Foi com esse último pensamento que ela conseguiu adormecer.
12 novembro 2009
garota esperta 6
A mãe, preocupada com o futuro da garota, liga para o pai:
- Essa garota anda com um comportamento muito estranho. Com que tipo de gente ela anda convivendo quando está com você?
- Só gente de confiança, pode ficar tranquila.
- Ela passa o dia no quarto, lendo quadrinho e ouvindo música, de incenso aceso.
- Olha só que moça privilegiada essa nossa filha.
- Veio me dizer outro dia que achava que a mulher tinha o direito de decidir sobre seu corpo e seu futuro e que o SUS devia fazer aborto de graça.
- E você achou isso um absurdo?
- Acho que ela tá muito cheia de argumento pro meu gosto.
01 outubro 2009
garota esperta 5
A menina foi com o pai assistir a uma peça da nova namorada dele. Acabaram todos ficando mais um pouco, para o coquetel, ajudando no bar do teatro. Quando chegava um comprador, a garota se metia na frente do pai e logo perguntava:
- Uma breja? - e já deslizava a latinha pelo balcão.Uma hora ela foi na padaria do lado, buscar duas de cinco pra trocar uma de dez. O cara da padaria perguntou, enquanto dava o troco:
- Quanto anos você tem? - perguntava o cliente.
- 11.
- Muito bem. É bom começar cedo, que logo aprende que não presta.
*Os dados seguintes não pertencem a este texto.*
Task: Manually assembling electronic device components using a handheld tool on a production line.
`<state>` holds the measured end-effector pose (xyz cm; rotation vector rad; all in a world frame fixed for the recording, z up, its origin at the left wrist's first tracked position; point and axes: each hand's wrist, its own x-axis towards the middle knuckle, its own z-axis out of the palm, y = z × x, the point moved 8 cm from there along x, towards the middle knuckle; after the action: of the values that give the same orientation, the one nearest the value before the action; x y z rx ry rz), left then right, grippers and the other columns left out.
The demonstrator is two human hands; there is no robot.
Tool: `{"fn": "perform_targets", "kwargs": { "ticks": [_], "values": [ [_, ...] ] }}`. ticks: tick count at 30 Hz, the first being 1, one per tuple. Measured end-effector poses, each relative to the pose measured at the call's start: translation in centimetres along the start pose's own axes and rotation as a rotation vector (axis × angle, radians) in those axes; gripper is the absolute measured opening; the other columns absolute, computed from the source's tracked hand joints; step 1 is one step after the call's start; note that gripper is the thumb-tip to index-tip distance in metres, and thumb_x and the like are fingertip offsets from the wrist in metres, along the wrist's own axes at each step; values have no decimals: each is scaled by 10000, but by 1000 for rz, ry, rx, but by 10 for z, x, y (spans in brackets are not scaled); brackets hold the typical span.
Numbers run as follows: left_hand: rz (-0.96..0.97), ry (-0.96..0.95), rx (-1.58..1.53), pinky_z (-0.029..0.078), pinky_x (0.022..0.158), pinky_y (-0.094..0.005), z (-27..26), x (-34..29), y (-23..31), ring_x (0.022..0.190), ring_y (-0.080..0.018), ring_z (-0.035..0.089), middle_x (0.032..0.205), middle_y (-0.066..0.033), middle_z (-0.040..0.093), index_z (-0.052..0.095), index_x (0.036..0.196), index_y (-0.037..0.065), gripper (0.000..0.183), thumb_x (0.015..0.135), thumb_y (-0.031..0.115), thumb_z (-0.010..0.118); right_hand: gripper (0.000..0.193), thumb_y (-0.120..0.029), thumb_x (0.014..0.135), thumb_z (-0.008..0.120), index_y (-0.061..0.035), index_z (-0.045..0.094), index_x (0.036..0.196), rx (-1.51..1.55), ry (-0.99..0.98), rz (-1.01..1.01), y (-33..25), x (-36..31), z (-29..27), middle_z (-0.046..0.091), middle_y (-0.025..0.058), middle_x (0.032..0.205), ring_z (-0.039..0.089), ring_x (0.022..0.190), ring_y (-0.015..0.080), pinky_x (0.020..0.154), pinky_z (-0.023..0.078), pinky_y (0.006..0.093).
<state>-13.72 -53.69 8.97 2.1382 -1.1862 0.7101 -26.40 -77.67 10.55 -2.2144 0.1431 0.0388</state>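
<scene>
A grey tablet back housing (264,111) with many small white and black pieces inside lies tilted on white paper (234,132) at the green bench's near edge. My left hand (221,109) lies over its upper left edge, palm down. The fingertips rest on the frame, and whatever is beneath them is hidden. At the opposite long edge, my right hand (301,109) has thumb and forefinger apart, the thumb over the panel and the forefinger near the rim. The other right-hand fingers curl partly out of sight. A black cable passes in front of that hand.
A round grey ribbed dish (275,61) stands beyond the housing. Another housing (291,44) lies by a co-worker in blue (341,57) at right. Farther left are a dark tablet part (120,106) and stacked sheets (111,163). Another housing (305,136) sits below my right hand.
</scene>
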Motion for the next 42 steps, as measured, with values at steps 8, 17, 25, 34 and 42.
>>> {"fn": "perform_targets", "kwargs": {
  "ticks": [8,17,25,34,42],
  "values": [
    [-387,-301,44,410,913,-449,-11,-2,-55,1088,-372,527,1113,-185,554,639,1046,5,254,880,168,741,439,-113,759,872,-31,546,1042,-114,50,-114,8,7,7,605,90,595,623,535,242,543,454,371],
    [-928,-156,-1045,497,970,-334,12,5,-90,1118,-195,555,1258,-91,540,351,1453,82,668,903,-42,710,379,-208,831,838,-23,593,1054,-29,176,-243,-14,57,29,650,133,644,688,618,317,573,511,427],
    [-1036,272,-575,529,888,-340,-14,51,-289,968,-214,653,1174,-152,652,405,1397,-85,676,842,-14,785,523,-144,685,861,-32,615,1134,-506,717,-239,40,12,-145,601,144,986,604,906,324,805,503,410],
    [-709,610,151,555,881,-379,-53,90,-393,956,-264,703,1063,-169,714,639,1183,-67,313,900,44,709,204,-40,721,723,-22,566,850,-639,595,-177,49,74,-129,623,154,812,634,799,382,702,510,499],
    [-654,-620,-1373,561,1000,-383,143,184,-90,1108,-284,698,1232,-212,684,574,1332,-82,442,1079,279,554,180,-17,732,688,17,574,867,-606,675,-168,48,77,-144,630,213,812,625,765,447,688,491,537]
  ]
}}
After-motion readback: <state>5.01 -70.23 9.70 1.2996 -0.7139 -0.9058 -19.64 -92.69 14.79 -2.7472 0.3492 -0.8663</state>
- O que você vai fazer quando crescer?
- Usar bota e fumar cigarro, que nem a Paulinha, a namorada do meu pai. Ela é atriz.
15 setembro 2009
garota esperta 4
- Recebi um recado da sua professora dizendo que você não fez o dever de casa de novo. Tá muito desleixada a senhorita, ouviu.
- Não tive tempo.
- Não teve tempo!? Passou a tarde inteira olhando pro vento, rolando tatu-bola. Tempo você teve, você que não aproveitou.
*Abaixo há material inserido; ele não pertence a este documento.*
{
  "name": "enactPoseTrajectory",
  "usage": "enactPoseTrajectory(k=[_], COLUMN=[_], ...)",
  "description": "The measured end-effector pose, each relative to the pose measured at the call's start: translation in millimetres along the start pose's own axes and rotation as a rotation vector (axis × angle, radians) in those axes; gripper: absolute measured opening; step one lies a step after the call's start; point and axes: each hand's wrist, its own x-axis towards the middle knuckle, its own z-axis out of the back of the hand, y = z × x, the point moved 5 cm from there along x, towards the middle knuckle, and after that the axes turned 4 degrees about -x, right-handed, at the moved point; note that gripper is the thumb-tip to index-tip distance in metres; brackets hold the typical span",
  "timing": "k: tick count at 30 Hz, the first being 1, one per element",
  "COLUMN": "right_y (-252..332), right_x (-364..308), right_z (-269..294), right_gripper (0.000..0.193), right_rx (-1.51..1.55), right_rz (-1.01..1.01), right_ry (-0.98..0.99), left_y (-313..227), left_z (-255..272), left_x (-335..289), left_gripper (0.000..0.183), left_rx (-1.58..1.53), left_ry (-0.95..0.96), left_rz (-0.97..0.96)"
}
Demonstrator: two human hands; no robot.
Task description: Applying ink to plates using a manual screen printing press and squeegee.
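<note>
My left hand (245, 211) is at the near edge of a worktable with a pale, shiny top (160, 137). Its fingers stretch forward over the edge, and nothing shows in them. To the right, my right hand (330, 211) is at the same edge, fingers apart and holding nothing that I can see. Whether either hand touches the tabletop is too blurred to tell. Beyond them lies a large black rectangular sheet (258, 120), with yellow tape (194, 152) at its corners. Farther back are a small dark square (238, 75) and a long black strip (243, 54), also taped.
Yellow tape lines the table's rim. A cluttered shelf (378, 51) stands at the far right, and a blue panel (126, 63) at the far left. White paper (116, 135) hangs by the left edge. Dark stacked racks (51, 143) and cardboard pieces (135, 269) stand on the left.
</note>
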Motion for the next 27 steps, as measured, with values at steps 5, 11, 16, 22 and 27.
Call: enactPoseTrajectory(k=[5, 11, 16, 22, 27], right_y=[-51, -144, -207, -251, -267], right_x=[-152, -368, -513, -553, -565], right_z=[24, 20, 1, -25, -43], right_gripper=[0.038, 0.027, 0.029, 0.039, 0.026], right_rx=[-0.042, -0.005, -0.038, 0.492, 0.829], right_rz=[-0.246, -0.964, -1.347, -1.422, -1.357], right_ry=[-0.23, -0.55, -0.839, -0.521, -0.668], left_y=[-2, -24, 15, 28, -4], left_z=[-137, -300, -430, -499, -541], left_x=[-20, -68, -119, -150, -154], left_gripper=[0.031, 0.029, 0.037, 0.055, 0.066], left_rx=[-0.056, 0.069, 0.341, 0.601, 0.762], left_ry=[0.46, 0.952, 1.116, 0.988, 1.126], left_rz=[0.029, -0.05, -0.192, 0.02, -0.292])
- Eu aproveitei. Por isso que não tive tempo.
30 agosto 2009
garota esperta 3
Pai e filha estão de carro, rumo à casa da nova namorada dele.
- Vai demorar muito ainda?A menina, no banco de trás, observa pela janela a paisagem que passa.
- Demora só até chegar.
- Humptf.
- Quantas namoradas você já teve?Ela pega o celular, fica fuçando nos joguinhos.
- Namoradas mesmo, umas 8.
- Você lembra de todas ou é uma estimativa?
- "Estimativa"?! Algumas eu lembro mais, mas lembro de todas sim. Não o tempo todo.
- Da mamãe você lembra, né?
- Lembro bastante.
- Você vai conhecer a Paulinha. Ela é muito legal.
- Tomara. O que ela faz da vida?
- Ela é atriz.
- Ela é a mulher da sua vida?
- Não.
- Como você sabe?
- Digamos que eu desconfio.
- E ela sabe disso?
- Acho que ela também desconfia.
31 julho 2009
garota esperta 2
- Tá tomando sol, é?Ele diz enquanto avança sobre ela, a vira de lado na espreguiçadeira e morde suas costelas. Ela ri.
- Não, to tomando suco de laranja, não tá vendo?
- Ah, sua safada respondona.
- Perdão. Perdão. Não respondo mais.Ele solta a menina, que se vira de bruços. Ele lhe dá um tapa na bunda e diz que era bom mesmo que não respondesse, porque da próxima vez seria pior, e que subisse logo pra tomar banho e fazer o dever.
- Já tô fazendo. - Ela diz. - A professora falou pra não esquentar com esse lance de dever. Ela disse pra passar a tarde observando a vida e à noite escrever um poema.
- Sei. Professora maconheira.
- Respeita minha professora!
- E você também fica ligada. Tá muito espertinha pro meu gosto.
- Pera aí. É pra ficar ligada ou pra deixar de ser esperta? Decida-se.
26 abril 2009
garota esperta 1
- Mamãe, lembra quando eu descobri que papai noel não existia?
- Lembro sim. Você sempre foi muito esperta.
- Então, eu não quero mais ir na missa domingo.